• Exercise details
Reproduce only this part of the listing: the line with "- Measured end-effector", plus every line after it through the last.

- Opening Delimiter -

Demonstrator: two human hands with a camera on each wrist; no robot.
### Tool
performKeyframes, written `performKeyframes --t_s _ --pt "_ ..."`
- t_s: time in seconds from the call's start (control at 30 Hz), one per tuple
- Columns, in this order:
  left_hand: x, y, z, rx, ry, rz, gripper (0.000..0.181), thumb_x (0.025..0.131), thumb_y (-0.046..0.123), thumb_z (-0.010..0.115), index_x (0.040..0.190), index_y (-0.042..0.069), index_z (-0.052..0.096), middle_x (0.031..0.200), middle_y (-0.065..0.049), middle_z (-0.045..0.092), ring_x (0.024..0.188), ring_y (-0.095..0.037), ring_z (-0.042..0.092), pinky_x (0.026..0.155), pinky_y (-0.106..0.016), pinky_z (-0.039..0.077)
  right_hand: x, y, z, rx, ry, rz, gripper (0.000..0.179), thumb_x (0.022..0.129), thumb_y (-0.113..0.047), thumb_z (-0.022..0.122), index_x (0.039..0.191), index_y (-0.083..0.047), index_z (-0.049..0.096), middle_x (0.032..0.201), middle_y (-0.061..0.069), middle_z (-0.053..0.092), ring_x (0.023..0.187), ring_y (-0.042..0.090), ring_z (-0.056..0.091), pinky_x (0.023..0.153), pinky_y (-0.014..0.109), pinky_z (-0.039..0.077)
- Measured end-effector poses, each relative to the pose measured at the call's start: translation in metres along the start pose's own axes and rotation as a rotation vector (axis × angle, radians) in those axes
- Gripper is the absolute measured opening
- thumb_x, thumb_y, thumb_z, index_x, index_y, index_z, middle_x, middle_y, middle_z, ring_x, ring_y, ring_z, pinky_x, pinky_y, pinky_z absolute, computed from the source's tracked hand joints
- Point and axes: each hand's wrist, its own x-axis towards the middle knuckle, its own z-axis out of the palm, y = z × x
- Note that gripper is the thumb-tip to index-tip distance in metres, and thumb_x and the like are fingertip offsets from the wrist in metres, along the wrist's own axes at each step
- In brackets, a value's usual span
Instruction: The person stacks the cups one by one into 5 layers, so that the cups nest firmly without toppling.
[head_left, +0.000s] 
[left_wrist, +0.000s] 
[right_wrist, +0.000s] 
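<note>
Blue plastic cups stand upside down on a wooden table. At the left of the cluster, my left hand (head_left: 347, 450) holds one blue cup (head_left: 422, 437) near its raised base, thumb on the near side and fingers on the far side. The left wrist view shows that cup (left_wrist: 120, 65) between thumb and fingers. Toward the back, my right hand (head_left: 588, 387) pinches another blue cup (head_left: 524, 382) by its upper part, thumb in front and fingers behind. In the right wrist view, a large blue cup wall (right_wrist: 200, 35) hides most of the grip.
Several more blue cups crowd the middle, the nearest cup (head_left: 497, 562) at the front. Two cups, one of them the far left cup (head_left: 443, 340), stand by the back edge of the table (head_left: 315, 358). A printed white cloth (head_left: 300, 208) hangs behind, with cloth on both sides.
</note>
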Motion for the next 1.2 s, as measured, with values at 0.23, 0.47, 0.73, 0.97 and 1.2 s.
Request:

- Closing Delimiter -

• Task response
- Measured end-effector poses, each relative to the pose measured at the call's start: translation in metres along the start pose's own axes and rotation as a rotation vector (axis × angle, radians) in those axes
- Gripper is the absolute measured opening
- thumb_x, thumb_y, thumb_z, index_x, index_y, index_z, middle_x, middle_y, middle_z, ring_x, ring_y, ring_z, pinky_x, pinky_y, pinky_z absolute, computed from the source's tracked hand joints
- Point and axes: each hand's wrist, its own x-axis towards the middle knuckle, its own z-axis out of the palm, y = z × x
- Note that gripper is the thumb-tip to index-tip distance in metres, and thumb_x and the like are fingertip offsets from the wrist in metres, along the wrist's own axes at each step
- In brackets, a value's usual span
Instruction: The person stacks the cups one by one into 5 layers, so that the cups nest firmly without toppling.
[head_left, +0.000s] 
[left_wrist, +0.000s] 
[right_wrist, +0.000s] 
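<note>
Blue plastic cups stand upside down on a wooden table. At the left of the cluster, my left hand (head_left: 347, 450) holds one blue cup (head_left: 422, 437) near its raised base, thumb on the near side and fingers on the far side. The left wrist view shows that cup (left_wrist: 120, 65) between thumb and fingers. Toward the back, my right hand (head_left: 588, 387) pinches another blue cup (head_left: 524, 382) by its upper part, thumb in front and fingers behind. In the right wrist view, a large blue cup wall (right_wrist: 200, 35) hides most of the grip.
Several more blue cups crowd the middle, the nearest cup (head_left: 497, 562) at the front. Two cups, one of them the far left cup (head_left: 443, 340), stand by the back edge of the table (head_left: 315, 358). A printed white cloth (head_left: 300, 208) hangs behind, with cloth on both sides.
</note>
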Motion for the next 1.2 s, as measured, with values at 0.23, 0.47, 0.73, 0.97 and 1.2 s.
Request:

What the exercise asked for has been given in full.